The new car has featured in a number of closed-door tests since October 2019, with Austin Dillon, Joey Logano and Erik Jones all taking the wheel.
After the most recent test with Hendrick Motorsports driver William Byron in March at Fontana, the car was deemed by NASCAR to be “99% ready”.
However, the series has confirmed the anticipated delay and a new test schedule for the car will be mapped out.
“Due to challenges related to the coronavirus pandemic, the debut of the Next Gen car will be delayed until 2022,” said John Probst, NASCAR Senior Vice President of Racing Innovation.
“The decision was made in collaboration with the OEMs and team owners.
“We will continue to develop the Next Gen car, and a revised testing timeline will be shared when more information is available.”
The drivers who had tested the Gen 7 car had confirmed that it was more difficult to drive than the current Cup Series car – something many drivers and fans have been calling for in recent years.
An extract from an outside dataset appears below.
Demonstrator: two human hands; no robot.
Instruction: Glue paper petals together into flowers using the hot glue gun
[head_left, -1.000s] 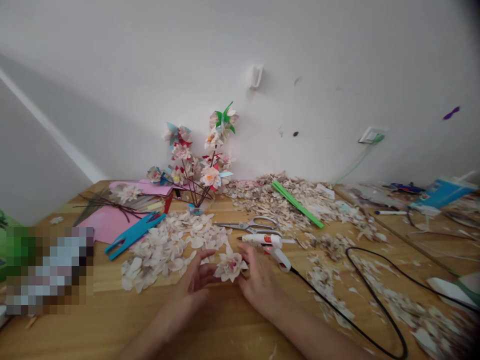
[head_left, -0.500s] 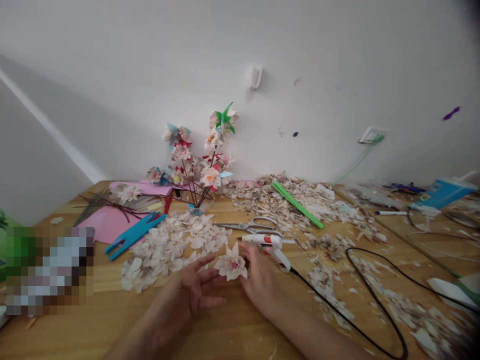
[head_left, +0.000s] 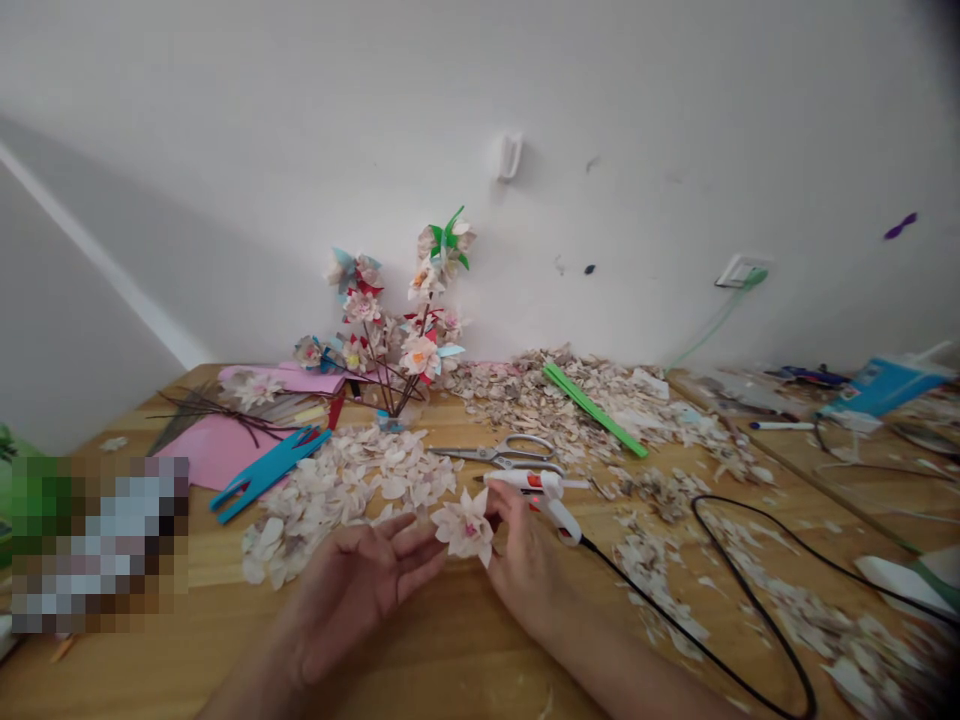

Despite Gen 7 aiming to make Cup cars look more like road cars, a move to a single wheelnut configuration – rarely seen on cars bought from dealerships – produced an outcry from some fundamentalist fans earlier this year.
A possible plan to move the large numbers from the driver and passenger doors – most likely to the rear quarter panel – has also caused controversy.
NASCAR is working on a new engine package for the Cup Series, but that was not due to be introduced until the 2023 season.
NASCAR did not confirm in its statement whether the Gen 7 delay also impacts the engine introduction time.